I consiglieri regionali di minoranza del Partito Democratico (Pd) e del Movimento 5 Stelle (M5s), Micaela Fanelli, Alessandra Salvatore, Vittorino Facciolla, Roberto Gravina e Angelo Primiani, hanno avanzato a Campobasso una richiesta formale per la convocazione di una riunione monotematica dell’Assemblea regionale del Molise. L'oggetto centrale della discussione è la complessa questione della gestione dell'acqua, con particolare riferimento al progetto del cosiddetto "Tubone", un'opera che prevede il trasferimento dell'acqua in eccesso dall'invaso del Liscione verso la regione Puglia.

La richiesta, presentata il 18 settembre 2026, pone in primo piano l'urgenza di affrontare le tematiche legate alle risorse idriche regionali. I consiglieri di minoranza hanno sottolineato la necessità di un approfondito esame degli atti relativi al progetto, evidenziando la presenza di elementi che, a loro avviso, richiedono un'attenta valutazione politica e istituzionale. Nel loro intervento, hanno espresso una "forte preoccupazione" e hanno richiamato le perplessità e le criticità già manifestate negli anni precedenti riguardo a questo importante dossier.

Il confronto richiesto in Consiglio regionale sull'acqua

Fanelli, Salvatore, Facciolla, Gravina e Primiani hanno insistito affinché il tema della gestione dell'acqua e del progetto di trasferimento dall'invaso del Liscione alla Puglia venga affrontato in una seduta specificamente dedicata.

L'obiettivo è promuovere un confronto aperto e trasparente sulle scelte che incideranno sul futuro idrico della regione. I consiglieri hanno fermamente sostenuto che ogni decisione su una materia di tale portata debba necessariamente coinvolgere non solo le forze politiche e le istituzioni, ma anche la cittadinanza molisana.

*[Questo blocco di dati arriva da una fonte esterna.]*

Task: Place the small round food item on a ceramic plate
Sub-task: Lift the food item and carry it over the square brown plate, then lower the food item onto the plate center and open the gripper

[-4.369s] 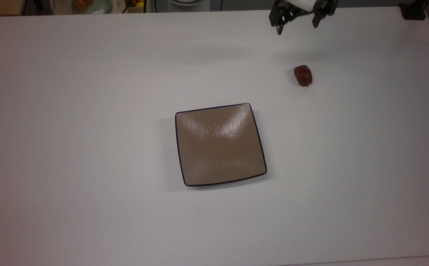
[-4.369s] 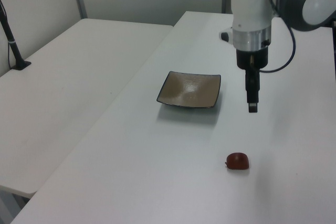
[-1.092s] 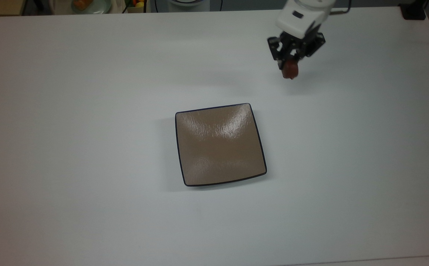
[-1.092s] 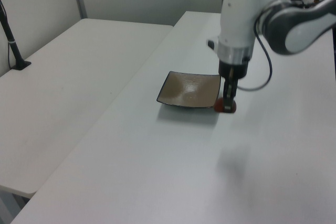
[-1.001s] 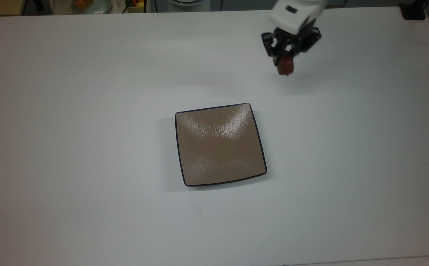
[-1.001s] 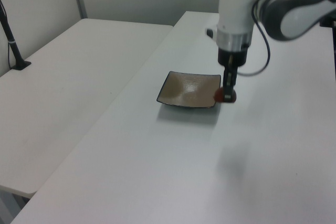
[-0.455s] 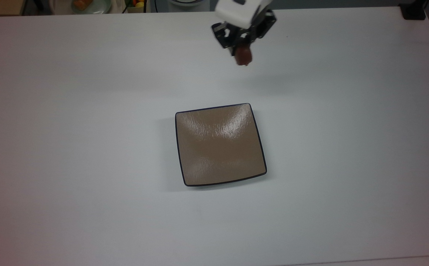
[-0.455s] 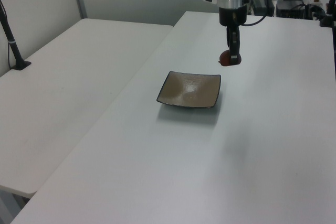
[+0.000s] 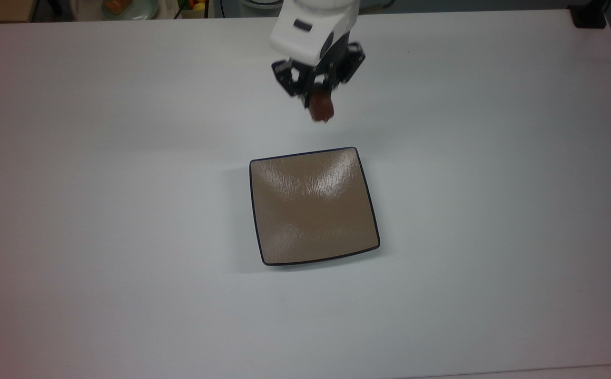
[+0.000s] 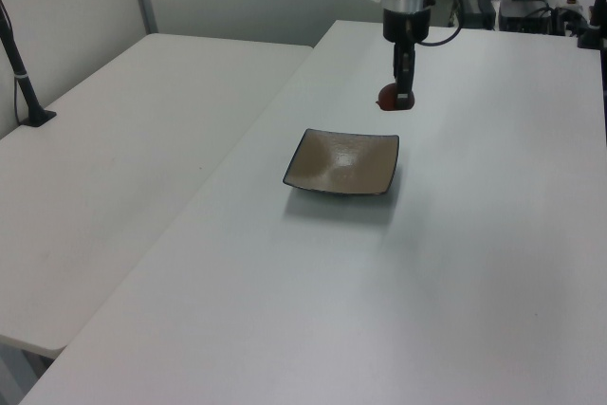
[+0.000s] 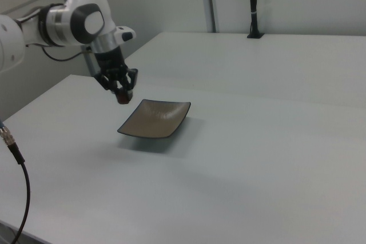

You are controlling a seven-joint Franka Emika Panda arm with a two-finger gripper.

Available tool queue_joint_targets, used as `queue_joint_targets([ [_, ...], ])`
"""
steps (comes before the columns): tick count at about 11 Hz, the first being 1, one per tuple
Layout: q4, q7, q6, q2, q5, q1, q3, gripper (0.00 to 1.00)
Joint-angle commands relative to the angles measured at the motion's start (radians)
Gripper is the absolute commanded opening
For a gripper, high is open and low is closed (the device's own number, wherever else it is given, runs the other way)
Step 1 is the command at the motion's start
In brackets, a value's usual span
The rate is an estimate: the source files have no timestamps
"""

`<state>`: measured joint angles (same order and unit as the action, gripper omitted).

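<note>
The ceramic plate (image 9: 313,206) sits where it did a few seconds ago, flat on the white table (image 9: 100,210) and empty, its glossy tan face bare in the top view. What has changed is above it: the arm (image 11: 68,24) has swung in from the top view's right, where it was about a second ago, and now hangs just beyond the plate's upper edge in the top view. The gripper (image 9: 320,105) is clamped on the small round food item (image 9: 322,109), which a few seconds ago lay on the table far to the top view's right and is now carried in the air, clear of the surface. In the left view the item (image 10: 389,98) hangs beyond the plate's far edge, not yet over it. I judge pickup done and transport nearly finished; what remains is a short move over the plate, lowering, and release.
</note>
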<state>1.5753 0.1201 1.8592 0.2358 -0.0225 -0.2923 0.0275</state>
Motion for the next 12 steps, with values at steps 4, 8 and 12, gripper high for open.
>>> queue_joint_targets([
  [4,-0.008,0.030,0.251,0.121,0.021,0.038,0.005,0.34],
  [8,-0.008,0.029,0.369,0.206,0.023,0.038,0.003,0.34],
  [12,-0.008,0.024,0.472,0.276,0.021,0.032,0.000,0.34],
])
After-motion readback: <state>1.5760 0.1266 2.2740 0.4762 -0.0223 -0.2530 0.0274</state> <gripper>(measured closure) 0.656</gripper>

Nel testo della loro richiesta, la gestione dell'acqua è stata esplicitamente collegata ai cambiamenti climatici e ai nuovi indirizzi europei, fattori che, secondo i proponenti, costituiscono un quadro di riferimento imprescindibile per la valutazione delle decisioni regionali in materia. La minoranza Pd-M5s ha inoltre manifestato l'intenzione di presentare proposte alternative, da discutere e valutare congiuntamente, al fine di garantire che il confronto si svolga sempre nell'interesse del Molise.

L'obiettivo dichiarato è affrontare, prima di qualsiasi decisione definitiva, tutte le questioni connesse alla solidarietà tra territori, ai bisogni idrici locali e alla complessiva gestione della risorsa. I consiglieri hanno definito l'acqua come una "responsabilità collettiva", ribadendo l'importanza di una discussione approfondita e partecipata prima dell'assunzione di scelte che avranno un impatto significativo sul futuro della regione.

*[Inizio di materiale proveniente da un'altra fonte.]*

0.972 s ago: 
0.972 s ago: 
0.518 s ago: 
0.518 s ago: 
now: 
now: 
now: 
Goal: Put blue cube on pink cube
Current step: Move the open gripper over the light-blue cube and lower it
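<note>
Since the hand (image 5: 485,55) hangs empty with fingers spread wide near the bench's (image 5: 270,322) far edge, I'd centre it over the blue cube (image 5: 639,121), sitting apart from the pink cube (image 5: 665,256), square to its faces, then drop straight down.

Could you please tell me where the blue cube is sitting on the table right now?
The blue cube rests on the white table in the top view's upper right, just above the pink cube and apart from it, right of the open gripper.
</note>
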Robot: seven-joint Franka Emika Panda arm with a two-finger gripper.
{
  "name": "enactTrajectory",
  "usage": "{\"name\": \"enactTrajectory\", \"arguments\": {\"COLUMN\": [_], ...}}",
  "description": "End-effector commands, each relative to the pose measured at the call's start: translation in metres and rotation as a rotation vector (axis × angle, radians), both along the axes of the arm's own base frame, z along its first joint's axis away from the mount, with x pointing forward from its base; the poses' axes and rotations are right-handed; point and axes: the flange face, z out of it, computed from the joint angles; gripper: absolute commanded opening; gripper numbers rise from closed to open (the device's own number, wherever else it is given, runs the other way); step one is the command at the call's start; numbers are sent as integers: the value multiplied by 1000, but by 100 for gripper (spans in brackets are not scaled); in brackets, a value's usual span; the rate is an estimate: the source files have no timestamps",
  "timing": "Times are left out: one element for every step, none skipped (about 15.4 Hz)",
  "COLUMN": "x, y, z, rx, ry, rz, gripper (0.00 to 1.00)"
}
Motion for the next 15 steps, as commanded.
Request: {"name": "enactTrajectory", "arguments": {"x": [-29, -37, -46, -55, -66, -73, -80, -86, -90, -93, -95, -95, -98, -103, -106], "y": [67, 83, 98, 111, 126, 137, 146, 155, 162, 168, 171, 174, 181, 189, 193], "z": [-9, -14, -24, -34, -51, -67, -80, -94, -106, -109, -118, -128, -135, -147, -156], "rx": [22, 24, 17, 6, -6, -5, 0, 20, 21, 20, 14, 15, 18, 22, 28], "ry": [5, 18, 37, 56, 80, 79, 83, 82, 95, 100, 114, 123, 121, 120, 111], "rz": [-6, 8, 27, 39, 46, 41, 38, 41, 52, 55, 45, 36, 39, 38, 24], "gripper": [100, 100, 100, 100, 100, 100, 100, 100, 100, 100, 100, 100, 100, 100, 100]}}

Il contesto del progetto del "Tubone"

Il progetto del "Tubone" era già stato oggetto di un incontro istituzionale. Tale riunione si era svolta il 3 febbraio 2026 presso la Sala Giunta della Regione Molise e aveva riguardato la presentazione di aspetti legati a questa importante opera infrastrutturale. L'iniziativa di allora aveva coinvolto diversi attori istituzionali, evidenziando la centralità del tema per il territorio.